Bologna, 1 ago. – Come tante gemme nascono tante bande Rulli Frulli. Mentre i musicisti, con il loro maestro Federico Alberghini si preparano a suonare al Circo Massimo davanti a Papa Francesco, l’Università Cattolica di Milano si prepara a studia questo modello di integrazione.

La banda Rulli Frulli è nata nel 2010 a Finale Emilia con l’idea di fare musica con ragazzi diversamente abili e ragazzi normodotati, partendo da un laboratorio di autocostruzione degli strumenti musicali, con soli materiali di recupero. Un progetto sperimentale che ora potrebbe diventare scientifico, attraverso lo studio della Cattolica che partirà da settembre.

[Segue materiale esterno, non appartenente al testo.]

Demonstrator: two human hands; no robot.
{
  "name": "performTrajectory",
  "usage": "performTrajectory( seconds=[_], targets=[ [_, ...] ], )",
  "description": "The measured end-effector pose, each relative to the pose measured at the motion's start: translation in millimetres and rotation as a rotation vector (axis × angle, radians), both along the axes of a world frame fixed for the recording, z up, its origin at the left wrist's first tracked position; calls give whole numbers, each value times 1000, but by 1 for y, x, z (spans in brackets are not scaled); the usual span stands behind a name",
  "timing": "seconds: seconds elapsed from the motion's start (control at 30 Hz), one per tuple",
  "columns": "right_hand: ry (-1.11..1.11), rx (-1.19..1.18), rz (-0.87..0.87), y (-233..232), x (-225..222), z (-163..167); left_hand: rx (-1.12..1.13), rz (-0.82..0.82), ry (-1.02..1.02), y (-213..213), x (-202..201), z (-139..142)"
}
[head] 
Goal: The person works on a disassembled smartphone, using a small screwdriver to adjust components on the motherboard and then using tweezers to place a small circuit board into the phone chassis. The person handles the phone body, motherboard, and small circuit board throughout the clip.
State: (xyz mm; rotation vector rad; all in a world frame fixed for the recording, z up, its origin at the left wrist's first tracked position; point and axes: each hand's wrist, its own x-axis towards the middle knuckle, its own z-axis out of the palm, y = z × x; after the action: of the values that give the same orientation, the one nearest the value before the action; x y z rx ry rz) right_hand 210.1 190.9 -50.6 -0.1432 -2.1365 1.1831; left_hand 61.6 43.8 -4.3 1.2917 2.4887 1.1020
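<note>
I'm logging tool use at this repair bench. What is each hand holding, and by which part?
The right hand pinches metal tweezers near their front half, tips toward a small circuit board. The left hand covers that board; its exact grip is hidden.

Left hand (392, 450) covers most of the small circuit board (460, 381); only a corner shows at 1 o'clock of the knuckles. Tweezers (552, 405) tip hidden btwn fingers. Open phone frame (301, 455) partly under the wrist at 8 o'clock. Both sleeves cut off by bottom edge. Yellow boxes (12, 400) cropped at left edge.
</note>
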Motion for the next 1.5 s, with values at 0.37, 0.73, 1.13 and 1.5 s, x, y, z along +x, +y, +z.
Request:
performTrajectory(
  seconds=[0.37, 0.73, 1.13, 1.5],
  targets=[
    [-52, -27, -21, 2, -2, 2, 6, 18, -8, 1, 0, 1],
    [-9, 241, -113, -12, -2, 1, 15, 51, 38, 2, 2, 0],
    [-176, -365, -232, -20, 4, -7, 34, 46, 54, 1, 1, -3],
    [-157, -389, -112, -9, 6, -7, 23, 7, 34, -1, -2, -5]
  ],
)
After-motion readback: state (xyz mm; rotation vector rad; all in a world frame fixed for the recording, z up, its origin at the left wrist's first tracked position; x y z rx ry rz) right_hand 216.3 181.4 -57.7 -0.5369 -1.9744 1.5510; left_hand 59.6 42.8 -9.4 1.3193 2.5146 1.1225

Nella Rulli Frulli suonano ragazzi tra gli 8 e i 25 anni.
“Quest’anno è stato un anno di svolta in cui si sono aperti tre progetti con il metodo didattico Rulli Frulli” racconta il maestro e ideatore Federico Alberghini che ringrazia la direzione artistica di Tommaso Cerasuolo. Il primo progetto è a Reggio Emilia, “Marinai”, con 25 richiedenti asilo e 10 ragazzi italiani, il secondo è quello in carcere a Reggio Emilia, con i detenuti con problemi psichiatrici. Il terzo si trova in Lombardia, a Baranzate, il secondo comune italiano con la più alta popolazione straniera, ed è quello che ha attirato l’attenzione dell’Università milanese.

La ricercatrice Patrizia Cappelletti dell’Università Cattolica spiega come l’esperienza della banda Rulli Frulli sia una delle esperienze che producono valore sociale, fiduciario, di innovazione.